The most important thing about marketing materials is that they are consistent, they must reflect you, your product and your marketing message. If your work is small, delicate and neutral in colouring then don’t use primary colours and a splashy font. Your promotional materials must not only reflect your business, they should reflect you. YOU are the product along with your jewellery. Make sure your materials reflect your creative energy and sincerity.
Marketing dollars are limited and so is your time. It’s important to think long and hard about each piece of collateral that you produce in order not only not to waste time and money, but to avoid sending the wrong message out to the public.
You may decide to design your own materials. You may hire a graphic designer. Or you could take a middle road and commission a basic “design template” that you can apply to each piece as needed. Whatever you decide ask yourself the following questions.
- Does your audience know who you are? Tell the reader something about yourself that is expressed clearly through your work. Use graphics, type, paper or ink colours that reflect your lifestyle and artistic message.
- In what sequence would you like your reader to see your message? A good design leads the eye across a page in the exact sequence you intended. Special folds, flaps and splashes of colour can help. Position the information so that they read what you want in the order you want. For online/social media materials, where do you want a customer to land and experience your site? How do you want them to navigate around?
- What do you want to emphasize. Some things are more important than others. Make sure you know what you want to hit them over the head with and give it more weight. Use colours, large type to convey the key information to the reader.
- Who is your audience? Designing a slick, sophisticated brochure may be appropriate to a high-end gallery but if you’re sending this to your customers in farming country you may lose some by looking too expensive or too sophisticated.
- What is the purpose of the material? Know what you are trying to achieve. Is this piece for informational purposes only? Are you trying to get them to call you, visit your booth, or place an order? SAY what you want them to do.
- Are all your promotional materials consistent in style? Stay with your graphic signature.
- What is your budget? Promotional materials can get pricey. Know your limit and stay within it. Also know the quantities that you need. It may be a really great bargain for those 5,000 postcards, but if you only have 200 people on your mailing list, those people are going to see the same card 20 times before you run out.

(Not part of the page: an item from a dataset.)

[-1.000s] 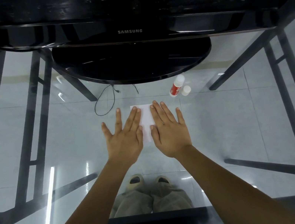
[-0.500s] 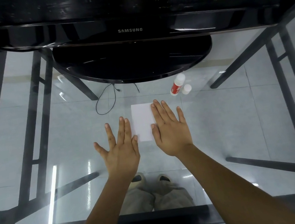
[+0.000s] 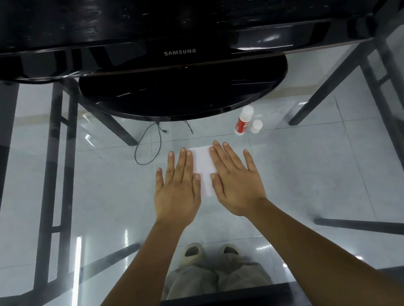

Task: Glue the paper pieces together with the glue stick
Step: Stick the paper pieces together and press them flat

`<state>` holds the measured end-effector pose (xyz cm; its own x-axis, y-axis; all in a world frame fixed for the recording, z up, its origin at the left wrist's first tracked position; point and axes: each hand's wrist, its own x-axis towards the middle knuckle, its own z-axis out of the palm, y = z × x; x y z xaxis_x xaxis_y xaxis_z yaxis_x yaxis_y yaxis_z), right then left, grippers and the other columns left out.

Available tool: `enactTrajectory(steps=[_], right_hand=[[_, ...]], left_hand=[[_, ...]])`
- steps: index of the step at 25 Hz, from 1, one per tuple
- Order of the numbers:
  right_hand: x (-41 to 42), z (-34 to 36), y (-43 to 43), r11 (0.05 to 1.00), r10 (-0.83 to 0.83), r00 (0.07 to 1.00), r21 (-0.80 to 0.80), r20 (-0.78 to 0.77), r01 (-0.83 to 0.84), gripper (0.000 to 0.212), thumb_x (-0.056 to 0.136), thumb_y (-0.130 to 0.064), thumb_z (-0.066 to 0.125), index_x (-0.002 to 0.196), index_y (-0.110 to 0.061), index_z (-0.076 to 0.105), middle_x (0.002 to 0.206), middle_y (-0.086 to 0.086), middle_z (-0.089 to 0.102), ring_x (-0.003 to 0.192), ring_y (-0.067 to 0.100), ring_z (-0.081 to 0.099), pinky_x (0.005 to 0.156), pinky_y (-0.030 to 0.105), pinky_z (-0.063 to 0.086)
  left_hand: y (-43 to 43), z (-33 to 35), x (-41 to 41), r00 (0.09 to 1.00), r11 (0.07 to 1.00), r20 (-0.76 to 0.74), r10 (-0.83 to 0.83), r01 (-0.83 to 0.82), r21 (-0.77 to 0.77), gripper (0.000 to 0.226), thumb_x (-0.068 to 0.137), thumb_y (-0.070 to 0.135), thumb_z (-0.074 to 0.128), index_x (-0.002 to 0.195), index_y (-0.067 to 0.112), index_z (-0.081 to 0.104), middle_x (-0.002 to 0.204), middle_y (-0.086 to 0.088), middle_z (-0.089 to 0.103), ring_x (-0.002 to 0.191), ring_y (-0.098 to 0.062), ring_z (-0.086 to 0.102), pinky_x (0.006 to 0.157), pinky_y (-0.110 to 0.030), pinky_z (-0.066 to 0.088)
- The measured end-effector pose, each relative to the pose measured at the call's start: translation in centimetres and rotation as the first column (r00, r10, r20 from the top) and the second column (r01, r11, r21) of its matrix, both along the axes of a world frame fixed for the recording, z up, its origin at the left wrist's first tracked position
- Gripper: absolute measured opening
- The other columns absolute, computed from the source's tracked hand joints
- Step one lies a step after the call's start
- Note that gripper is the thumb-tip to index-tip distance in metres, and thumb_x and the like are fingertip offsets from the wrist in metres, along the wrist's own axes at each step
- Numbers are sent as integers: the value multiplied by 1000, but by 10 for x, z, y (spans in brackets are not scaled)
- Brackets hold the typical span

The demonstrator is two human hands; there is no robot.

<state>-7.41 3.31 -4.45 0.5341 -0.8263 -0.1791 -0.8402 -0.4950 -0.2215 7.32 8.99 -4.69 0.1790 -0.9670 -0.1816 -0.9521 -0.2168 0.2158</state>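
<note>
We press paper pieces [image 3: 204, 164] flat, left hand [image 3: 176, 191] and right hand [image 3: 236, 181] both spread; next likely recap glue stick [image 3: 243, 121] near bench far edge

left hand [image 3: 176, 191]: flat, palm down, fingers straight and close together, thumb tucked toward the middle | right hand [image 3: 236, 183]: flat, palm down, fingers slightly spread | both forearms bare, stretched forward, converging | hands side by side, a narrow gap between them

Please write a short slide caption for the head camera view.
Both hands, left and right, press flat on white paper on glass table; glue stick nearby.
</note>
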Motion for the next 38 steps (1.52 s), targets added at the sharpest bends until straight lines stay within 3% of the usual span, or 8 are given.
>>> enactTrajectory(steps=[8,11,17,22,27,31,33,38], right_hand=[[0,18,7,1000,-2,999,30,45,1,57,95,-44,5,142,-20,-17,152,-3,-17,139,14,-19,107,34,-22],[6,14,20,994,98,994,49,-56,-95,57,96,-43,7,141,-19,-19,155,-1,-15,141,18,-18,105,37,-25],[-13,12,5,999,36,991,9,-131,-35,57,97,-39,10,145,-17,-11,157,0,-8,143,19,-12,110,40,-16],[8,10,10,990,138,988,19,-70,-137,56,98,-39,13,145,-18,-10,157,-1,-7,134,11,-29,106,37,-23],[4,8,-5,1000,10,990,-18,-143,-13,57,97,-40,9,146,-17,-9,158,0,-5,143,18,-11,108,40,-19],[12,8,2,994,108,990,3,-94,-108,57,98,-41,10,145,-19,-11,157,-1,-8,135,13,-27,105,35,-25],[9,7,1,992,125,986,1,-112,-126,56,97,-41,9,145,-20,-12,157,-2,-8,138,14,-23,107,38,-22],[3,9,-8,998,-66,995,-20,-74,65,57,97,-39,8,145,-16,-9,156,-1,-9,143,19,-9,110,40,-14]], left_hand=[[1,1,0,1000,1000,13,-24,24,3,54,93,43,-5,140,24,-23,149,9,-21,137,-12,-25,114,-40,-6],[2,-1,0,999,1000,22,-26,27,-4,54,93,43,-4,139,25,-27,149,9,-22,136,-12,-27,114,-40,-7],[1,0,0,1000,999,0,-28,28,-25,53,92,42,-5,136,27,-31,148,9,-21,136,-12,-26,113,-40,-7],[1,-2,1,999,999,9,-38,38,-25,53,90,44,-13,136,26,-32,149,8,-22,138,-13,-25,113,-40,-7],[0,-1,0,1000,999,-19,-24,24,-34,53,93,42,-5,139,26,-25,149,10,-19,137,-12,-24,113,-40,-6],[0,-2,1,999,999,9,-32,32,-25,53,93,42,-5,138,25,-26,149,8,-21,138,-14,-24,113,-40,-6],[1,-2,1,999,999,22,-34,34,-20,53,93,42,-4,138,25,-27,150,7,-21,137,-14,-26,112,-39,-8],[1,-1,0,1000,999,15,-27,27,-20,52,94,41,-3,139,25,-24,157,5,-8,138,-13,-22,113,-39,-6]])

Examples of traditional promotional materials are:
- Business cards
- Post cards
- Gift cards
- Story/bio cards
Examples of new/social media promotional materials are:
- Web sites
- Facebook pages
And most importantly, once you have your marketing message, and your spiffy new marketing materials, USE THEM! In a micro business like ours, with a staff of one, if you don’t promote yourself who will?
Oh, and a bit of a rant to end off with. Everything you produce should include your name, the name of your company, and your contact information. Whether you include your business address is up to you. Contact information must include a business telephone number, and email. If they can’t find you they can’t give you money.
“mary smith designs” may be the name of your company, but it doesn’t tell what you do, are you designing earrings or landscaping? If your company name doesn’t tell what you do, include your tag line. If you haven’t worked that out yet, use a brief description of your work – for example “precious gems”, “bridal jewellery”. While not exactly titillating, at least it informs. Think of someone who’s never heard of you finding your business card or looking at your website. Do they know what you do? While it is obvious to you the number of websites I see where I have no clue what they do is astounding. Spell it out.